(Stored entries)
_ _ _ _ _
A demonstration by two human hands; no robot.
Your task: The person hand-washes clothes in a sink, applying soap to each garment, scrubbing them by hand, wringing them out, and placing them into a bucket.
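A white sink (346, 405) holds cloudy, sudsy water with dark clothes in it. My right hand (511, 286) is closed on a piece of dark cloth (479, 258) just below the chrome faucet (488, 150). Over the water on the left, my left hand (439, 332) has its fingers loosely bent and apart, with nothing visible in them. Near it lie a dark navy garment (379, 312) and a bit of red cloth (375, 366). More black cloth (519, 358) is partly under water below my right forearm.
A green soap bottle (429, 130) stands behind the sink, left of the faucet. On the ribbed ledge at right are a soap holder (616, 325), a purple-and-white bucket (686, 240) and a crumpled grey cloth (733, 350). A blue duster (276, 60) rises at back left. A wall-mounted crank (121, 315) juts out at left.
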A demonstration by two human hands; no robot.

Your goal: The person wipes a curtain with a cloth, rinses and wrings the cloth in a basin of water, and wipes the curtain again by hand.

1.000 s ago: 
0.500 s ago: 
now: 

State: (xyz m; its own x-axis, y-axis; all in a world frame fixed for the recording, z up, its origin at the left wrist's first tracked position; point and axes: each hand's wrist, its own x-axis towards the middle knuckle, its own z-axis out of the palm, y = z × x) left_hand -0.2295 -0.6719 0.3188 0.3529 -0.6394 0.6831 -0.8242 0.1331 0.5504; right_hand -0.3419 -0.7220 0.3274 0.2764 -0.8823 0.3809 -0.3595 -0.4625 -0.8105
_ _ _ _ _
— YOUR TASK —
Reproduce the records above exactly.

— RESULT —
A demonstration by two human hands; no robot.
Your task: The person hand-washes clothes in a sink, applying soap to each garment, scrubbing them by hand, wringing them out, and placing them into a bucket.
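A white sink (346, 405) holds cloudy, sudsy water with dark clothes in it. My right hand (511, 286) is closed on a piece of dark cloth (479, 258) just below the chrome faucet (488, 150). Over the water on the left, my left hand (439, 332) has its fingers loosely bent and apart, with nothing visible in them. Near it lie a dark navy garment (379, 312) and a bit of red cloth (375, 366). More black cloth (519, 358) is partly under water below my right forearm.
A green soap bottle (429, 130) stands behind the sink, left of the faucet. On the ribbed ledge at right are a soap holder (616, 325), a purple-and-white bucket (686, 240) and a crumpled grey cloth (733, 350). A blue duster (276, 60) rises at back left. A wall-mounted crank (121, 315) juts out at left.
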A demonstration by two human hands; no robot.

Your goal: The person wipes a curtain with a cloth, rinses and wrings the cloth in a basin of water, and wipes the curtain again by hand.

1.000 s ago: 
0.500 s ago: 
now: 

State: (xyz m; its own x-axis, y-axis; all in a world frame fixed for the recording, z up, its origin at the left wrist's first tracked position; point and axes: each hand's wrist, its own x-axis towards the middle knuckle, its own z-axis out of the palm, y = z × x) left_hand -0.2295 -0.6719 0.3188 0.3529 -0.6394 0.6831 -0.8242 0.1331 0.5504; right_hand -0.3419 -0.7220 0.3274 0.2764 -0.8823 0.3809 -0.3595 -0.4625 -0.8105

The exercise is done now.